"Alle = all" can only be used with plural nouns (e.g. alle Kinder = all children). There are different forms of "alle" depending on the case of the noun: nominative/accusative: alle, dative: allen, genitive: aller.
"Jeder, jede, jedes = every/each" can only be used with singular nouns (e.g. jedes Kind = every child). Which form you have to use depends on the gender and case of the noun, similar to the different forms of the definite article. You can see all the possible forms here (first table on the right): http://de.wiktionary.org/wiki/jeder
Yes, mjondras, you are correct. 'Every child likes her.' - 'Jedes Kind mag sie.' 'She likes every child.' - 'Sie mag jedes Kind.' But be aware that the sentences look so alike because the verb is conjugated the same for "es" (das Kind) and "sie". If one of them were plural: 'She likes all the children.' - 'Sie mag alle Kinder.' 'All the children like her.' - 'Alle Kinder mögen sie.'
"Sie" as in "they" would use the verb without conjugating it (i.e. haben, spielen, etc.) ; "sie" as in "she" uses a conjugated verb (i.e. hat, spiele, etc.) If you research conjugating German verbs, there's a pretty general structure to how a verb is used in relation to the noun (ich habe, du hast, sie/es/er hat, Sie haben, etc.).
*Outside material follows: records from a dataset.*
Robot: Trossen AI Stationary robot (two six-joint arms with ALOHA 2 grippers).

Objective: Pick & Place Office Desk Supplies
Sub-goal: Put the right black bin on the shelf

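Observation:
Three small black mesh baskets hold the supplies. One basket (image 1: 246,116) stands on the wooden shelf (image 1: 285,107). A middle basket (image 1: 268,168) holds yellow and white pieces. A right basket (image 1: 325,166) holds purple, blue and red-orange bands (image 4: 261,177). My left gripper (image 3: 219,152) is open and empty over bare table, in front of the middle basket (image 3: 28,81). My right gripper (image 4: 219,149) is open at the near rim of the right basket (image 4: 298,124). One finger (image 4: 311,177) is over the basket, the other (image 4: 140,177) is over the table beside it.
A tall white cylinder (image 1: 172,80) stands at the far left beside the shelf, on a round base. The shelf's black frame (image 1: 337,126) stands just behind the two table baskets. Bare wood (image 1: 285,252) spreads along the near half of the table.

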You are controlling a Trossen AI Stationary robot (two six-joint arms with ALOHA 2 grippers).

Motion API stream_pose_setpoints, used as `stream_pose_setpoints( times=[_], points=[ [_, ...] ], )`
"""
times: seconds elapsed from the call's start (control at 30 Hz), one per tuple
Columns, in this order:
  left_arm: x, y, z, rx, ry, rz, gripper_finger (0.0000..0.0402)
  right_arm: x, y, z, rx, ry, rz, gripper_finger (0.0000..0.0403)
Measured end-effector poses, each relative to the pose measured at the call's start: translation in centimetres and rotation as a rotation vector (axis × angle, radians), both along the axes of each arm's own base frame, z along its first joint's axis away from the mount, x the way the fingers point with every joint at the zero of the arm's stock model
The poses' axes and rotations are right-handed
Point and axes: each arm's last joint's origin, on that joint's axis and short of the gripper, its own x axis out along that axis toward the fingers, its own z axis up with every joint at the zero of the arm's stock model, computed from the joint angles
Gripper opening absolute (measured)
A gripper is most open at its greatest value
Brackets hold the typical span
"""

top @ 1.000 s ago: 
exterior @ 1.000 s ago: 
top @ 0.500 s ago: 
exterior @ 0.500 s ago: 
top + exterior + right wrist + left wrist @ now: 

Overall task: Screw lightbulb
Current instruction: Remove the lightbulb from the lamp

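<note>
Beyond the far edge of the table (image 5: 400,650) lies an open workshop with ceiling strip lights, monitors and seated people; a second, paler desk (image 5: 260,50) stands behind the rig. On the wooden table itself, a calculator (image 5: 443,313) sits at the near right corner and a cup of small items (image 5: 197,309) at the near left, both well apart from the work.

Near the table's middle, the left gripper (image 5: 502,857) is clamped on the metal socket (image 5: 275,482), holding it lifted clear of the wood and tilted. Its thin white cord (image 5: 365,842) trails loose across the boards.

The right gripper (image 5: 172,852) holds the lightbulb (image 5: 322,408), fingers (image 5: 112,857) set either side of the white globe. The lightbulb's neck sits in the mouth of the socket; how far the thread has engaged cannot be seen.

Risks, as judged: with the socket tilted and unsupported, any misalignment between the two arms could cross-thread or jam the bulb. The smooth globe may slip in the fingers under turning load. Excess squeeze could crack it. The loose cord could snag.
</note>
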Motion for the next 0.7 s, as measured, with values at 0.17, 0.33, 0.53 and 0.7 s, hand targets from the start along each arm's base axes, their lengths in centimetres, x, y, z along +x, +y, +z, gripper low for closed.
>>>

That would be logical, but unfortunately, like the other modal verbs "mögen" is irregular. In the present tense singular, there is a vowel change and the first and third persons singular (I + he/she/it) get no endings.
mögen (to like)
ich mag (I like)
du magst (you [singular informal] like)
er/sie/es mag (he/she/it likes)
wir mögen (we like)
ihr mögt (you [plural informal] like)
sie/Sie mögen (they/you [formal] like)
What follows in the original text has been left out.